= WHAT NEEDS TO BE DONE =
Gather every line of the entries that includes the word "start".

= DATA TO EXAMINE =
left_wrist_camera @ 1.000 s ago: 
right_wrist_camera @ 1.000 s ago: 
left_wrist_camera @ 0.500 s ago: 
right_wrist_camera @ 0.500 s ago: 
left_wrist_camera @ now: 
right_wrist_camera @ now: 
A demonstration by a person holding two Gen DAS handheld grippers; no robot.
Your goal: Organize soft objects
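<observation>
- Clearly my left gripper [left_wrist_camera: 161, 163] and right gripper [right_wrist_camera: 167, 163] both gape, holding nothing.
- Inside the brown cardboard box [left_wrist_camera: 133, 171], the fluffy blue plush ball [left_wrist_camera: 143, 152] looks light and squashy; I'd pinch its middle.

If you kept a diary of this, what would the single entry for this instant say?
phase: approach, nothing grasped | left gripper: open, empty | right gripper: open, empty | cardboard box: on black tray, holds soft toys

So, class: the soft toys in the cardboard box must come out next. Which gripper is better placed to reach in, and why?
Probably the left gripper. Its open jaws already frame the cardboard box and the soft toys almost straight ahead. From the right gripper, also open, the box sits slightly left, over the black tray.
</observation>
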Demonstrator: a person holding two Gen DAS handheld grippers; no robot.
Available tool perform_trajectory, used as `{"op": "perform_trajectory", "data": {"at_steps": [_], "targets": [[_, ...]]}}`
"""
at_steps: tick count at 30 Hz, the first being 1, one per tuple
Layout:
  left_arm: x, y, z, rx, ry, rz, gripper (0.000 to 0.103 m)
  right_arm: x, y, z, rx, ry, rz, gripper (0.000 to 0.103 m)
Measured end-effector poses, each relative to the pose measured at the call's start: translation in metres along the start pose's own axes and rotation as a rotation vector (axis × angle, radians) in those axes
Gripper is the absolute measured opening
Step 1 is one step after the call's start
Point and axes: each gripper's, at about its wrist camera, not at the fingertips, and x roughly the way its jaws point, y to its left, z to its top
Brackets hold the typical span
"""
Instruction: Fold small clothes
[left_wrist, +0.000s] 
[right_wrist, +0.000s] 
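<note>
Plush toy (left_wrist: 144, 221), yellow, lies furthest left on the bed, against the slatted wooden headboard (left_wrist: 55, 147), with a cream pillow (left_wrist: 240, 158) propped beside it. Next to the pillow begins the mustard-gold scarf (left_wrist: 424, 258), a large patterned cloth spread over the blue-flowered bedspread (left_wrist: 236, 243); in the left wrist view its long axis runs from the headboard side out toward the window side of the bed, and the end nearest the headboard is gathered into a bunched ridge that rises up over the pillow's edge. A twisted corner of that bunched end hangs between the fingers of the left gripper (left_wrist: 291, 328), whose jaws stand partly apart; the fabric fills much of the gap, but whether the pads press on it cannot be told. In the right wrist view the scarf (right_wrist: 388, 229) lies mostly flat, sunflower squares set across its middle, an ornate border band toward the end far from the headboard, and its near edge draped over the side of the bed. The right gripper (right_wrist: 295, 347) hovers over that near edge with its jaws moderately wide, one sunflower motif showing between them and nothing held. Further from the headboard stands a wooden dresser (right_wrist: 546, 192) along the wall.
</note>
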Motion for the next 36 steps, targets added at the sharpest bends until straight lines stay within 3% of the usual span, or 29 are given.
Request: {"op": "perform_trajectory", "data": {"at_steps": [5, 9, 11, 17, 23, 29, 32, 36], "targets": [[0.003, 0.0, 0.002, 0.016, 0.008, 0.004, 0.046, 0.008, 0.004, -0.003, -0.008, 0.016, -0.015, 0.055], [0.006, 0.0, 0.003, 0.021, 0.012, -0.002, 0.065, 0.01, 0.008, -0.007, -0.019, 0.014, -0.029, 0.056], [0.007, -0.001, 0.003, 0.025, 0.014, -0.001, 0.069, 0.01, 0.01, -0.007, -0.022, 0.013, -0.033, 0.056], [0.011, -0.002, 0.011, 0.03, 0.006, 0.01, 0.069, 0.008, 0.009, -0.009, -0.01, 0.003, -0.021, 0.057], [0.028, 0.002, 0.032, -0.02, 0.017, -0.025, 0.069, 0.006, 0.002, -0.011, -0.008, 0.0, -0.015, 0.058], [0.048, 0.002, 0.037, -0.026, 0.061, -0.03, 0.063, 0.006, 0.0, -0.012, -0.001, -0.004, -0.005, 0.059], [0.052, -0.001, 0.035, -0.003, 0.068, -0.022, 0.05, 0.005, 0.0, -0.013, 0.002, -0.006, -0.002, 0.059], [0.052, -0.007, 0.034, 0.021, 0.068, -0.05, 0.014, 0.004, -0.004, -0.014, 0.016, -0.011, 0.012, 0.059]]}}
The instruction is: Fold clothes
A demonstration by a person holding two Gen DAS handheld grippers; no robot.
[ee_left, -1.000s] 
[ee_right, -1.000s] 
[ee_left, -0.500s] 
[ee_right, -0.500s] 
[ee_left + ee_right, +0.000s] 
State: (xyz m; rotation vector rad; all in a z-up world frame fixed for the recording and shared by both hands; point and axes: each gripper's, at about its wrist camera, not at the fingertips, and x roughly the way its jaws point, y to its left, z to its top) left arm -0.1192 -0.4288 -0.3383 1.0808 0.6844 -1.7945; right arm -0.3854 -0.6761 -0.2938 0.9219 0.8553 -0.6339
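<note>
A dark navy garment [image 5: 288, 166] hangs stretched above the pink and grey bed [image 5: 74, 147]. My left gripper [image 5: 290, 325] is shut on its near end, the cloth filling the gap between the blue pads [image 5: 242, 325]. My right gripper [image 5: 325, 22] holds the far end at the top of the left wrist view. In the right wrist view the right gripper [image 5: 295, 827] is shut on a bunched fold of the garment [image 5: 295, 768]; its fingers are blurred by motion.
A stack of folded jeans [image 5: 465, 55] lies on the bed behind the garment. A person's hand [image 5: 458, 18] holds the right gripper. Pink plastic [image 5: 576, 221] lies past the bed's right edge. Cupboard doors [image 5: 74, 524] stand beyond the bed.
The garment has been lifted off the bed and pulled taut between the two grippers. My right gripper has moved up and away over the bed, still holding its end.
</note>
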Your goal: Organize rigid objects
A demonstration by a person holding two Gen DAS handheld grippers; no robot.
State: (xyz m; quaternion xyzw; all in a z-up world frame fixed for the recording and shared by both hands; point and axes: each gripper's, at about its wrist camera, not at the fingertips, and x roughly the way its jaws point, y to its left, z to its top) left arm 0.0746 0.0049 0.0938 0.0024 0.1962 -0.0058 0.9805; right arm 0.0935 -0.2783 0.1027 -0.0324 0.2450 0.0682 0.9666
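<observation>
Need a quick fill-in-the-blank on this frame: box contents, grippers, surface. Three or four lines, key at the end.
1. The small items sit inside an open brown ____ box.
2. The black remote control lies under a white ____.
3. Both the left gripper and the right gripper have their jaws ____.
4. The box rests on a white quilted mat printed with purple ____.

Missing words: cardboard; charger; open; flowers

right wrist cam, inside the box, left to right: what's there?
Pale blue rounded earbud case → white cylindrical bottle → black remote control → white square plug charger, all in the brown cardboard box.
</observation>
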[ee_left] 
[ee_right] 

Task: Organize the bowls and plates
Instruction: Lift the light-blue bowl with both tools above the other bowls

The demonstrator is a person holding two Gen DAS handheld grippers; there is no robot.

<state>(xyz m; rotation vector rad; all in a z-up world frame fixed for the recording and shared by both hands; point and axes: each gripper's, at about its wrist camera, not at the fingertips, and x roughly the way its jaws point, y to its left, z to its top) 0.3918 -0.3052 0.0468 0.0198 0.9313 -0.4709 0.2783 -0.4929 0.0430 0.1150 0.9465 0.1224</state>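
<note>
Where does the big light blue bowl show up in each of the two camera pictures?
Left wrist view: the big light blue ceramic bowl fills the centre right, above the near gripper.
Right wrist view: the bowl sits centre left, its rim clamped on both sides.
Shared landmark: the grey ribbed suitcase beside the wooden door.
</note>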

= WRITTEN ANSWER =
Measured end-effector poses, each relative to the pose measured at the call's start: translation in metres along the start pose's own axes and rotation as a rotation vector (axis × angle, radians) in those axes
Step 1 is one step after the call's start

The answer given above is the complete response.